- [Raw data]

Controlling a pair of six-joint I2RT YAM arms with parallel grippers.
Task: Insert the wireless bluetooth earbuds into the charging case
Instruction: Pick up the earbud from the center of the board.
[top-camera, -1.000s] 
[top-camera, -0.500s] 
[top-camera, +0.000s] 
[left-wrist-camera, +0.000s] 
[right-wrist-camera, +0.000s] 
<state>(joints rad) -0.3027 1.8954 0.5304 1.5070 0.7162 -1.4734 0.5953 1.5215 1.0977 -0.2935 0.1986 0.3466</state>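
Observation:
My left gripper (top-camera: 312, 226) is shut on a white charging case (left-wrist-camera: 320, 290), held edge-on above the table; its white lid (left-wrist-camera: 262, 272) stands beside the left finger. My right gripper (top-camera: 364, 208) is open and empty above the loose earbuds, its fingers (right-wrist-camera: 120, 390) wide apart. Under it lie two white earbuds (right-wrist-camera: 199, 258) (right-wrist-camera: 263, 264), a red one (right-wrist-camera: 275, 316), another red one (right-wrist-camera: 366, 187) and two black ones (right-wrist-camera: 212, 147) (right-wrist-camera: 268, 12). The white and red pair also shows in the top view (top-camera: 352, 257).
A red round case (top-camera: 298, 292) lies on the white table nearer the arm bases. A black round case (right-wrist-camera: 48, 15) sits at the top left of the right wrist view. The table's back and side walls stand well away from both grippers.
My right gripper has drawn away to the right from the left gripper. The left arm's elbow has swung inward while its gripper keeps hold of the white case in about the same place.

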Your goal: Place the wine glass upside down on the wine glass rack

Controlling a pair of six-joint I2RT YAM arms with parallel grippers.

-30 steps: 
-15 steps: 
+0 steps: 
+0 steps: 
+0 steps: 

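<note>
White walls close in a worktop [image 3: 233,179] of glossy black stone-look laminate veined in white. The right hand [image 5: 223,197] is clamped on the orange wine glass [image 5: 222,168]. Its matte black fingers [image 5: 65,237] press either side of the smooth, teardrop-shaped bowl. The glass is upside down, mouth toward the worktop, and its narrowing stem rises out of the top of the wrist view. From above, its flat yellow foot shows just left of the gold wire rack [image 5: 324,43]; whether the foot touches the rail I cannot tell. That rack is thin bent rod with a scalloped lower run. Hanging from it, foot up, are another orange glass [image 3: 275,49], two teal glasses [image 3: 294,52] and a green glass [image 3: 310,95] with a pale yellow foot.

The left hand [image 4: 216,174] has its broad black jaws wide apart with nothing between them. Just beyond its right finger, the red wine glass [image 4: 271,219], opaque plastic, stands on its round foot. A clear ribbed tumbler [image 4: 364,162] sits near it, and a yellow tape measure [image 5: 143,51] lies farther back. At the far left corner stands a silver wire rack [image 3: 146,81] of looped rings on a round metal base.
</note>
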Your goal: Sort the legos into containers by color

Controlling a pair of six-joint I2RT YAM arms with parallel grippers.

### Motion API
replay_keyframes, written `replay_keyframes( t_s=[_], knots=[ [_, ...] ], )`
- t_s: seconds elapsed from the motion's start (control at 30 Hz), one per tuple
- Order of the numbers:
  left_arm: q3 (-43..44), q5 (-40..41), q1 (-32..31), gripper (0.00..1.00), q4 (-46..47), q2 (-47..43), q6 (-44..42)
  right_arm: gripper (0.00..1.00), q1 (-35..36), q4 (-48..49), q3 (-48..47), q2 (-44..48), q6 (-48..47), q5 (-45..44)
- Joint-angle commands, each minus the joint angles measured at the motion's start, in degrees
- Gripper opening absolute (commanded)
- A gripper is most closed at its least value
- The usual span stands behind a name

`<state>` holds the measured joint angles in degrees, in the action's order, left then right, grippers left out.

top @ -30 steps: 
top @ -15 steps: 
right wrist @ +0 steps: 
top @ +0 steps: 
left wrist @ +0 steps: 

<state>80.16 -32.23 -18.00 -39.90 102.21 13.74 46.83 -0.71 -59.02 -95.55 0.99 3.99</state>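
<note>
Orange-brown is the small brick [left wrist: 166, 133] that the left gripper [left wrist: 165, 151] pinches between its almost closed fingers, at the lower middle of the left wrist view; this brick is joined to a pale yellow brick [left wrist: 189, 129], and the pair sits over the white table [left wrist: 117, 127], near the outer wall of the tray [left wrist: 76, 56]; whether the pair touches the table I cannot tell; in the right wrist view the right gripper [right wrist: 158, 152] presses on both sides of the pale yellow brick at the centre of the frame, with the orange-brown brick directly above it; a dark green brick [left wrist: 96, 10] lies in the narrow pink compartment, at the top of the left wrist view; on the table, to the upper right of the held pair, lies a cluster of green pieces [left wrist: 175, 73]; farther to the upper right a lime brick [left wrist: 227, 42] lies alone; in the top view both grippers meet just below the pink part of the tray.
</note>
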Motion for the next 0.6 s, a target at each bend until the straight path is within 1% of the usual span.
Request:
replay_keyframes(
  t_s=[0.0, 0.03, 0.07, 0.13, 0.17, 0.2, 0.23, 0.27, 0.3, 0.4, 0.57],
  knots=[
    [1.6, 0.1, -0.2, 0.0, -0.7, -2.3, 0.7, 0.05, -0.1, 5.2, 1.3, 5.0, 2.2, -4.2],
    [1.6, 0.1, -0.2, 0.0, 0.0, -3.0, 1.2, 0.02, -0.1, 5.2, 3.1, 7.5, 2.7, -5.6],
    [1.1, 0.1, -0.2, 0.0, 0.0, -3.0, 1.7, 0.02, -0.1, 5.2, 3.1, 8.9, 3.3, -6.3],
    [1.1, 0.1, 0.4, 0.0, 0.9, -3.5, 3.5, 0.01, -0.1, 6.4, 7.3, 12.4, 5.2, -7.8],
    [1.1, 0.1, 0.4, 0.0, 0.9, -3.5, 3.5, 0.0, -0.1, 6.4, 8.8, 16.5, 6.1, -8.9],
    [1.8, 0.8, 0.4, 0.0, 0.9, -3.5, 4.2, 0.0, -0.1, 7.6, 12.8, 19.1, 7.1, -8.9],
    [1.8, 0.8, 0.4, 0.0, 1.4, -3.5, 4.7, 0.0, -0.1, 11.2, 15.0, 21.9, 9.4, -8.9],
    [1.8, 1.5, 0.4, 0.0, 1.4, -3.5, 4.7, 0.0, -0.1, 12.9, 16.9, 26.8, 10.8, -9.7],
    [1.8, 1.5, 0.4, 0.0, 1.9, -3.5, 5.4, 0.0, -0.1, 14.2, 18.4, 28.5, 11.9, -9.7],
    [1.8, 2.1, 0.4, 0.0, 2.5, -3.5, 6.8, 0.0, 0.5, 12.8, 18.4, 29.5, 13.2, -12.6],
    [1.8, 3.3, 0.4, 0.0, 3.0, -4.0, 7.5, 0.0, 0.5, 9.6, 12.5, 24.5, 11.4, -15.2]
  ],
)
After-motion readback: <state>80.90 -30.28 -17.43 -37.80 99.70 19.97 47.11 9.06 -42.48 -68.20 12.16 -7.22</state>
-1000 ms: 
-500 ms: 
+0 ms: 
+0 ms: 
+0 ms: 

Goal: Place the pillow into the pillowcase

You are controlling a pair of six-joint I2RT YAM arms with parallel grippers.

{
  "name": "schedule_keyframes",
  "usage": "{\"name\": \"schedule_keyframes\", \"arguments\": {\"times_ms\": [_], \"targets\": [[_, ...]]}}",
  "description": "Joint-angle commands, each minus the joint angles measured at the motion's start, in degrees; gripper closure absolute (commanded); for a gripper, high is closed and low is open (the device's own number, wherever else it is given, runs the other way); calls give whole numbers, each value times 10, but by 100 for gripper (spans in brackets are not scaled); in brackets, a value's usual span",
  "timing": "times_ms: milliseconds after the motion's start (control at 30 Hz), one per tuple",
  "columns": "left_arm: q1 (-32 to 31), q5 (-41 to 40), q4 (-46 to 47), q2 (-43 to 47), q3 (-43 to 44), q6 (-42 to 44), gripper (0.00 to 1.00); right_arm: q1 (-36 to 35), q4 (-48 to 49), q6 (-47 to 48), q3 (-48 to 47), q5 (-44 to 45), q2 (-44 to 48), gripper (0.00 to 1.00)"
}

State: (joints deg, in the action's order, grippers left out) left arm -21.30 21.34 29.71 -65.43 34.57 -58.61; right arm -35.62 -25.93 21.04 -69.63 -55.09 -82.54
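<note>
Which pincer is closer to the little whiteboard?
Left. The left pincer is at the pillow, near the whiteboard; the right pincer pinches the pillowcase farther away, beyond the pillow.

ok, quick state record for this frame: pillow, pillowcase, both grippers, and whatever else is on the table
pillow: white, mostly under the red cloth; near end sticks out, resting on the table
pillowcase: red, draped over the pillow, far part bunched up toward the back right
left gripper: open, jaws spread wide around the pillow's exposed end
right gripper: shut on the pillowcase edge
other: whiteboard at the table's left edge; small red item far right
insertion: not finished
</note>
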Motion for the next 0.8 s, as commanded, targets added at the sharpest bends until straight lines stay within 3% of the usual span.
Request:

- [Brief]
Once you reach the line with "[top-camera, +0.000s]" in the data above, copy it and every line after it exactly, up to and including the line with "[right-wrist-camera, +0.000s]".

- [Answer for this exercise]
[top-camera, +0.000s] 
[left-wrist-camera, +0.000s] 
[right-wrist-camera, +0.000s] 

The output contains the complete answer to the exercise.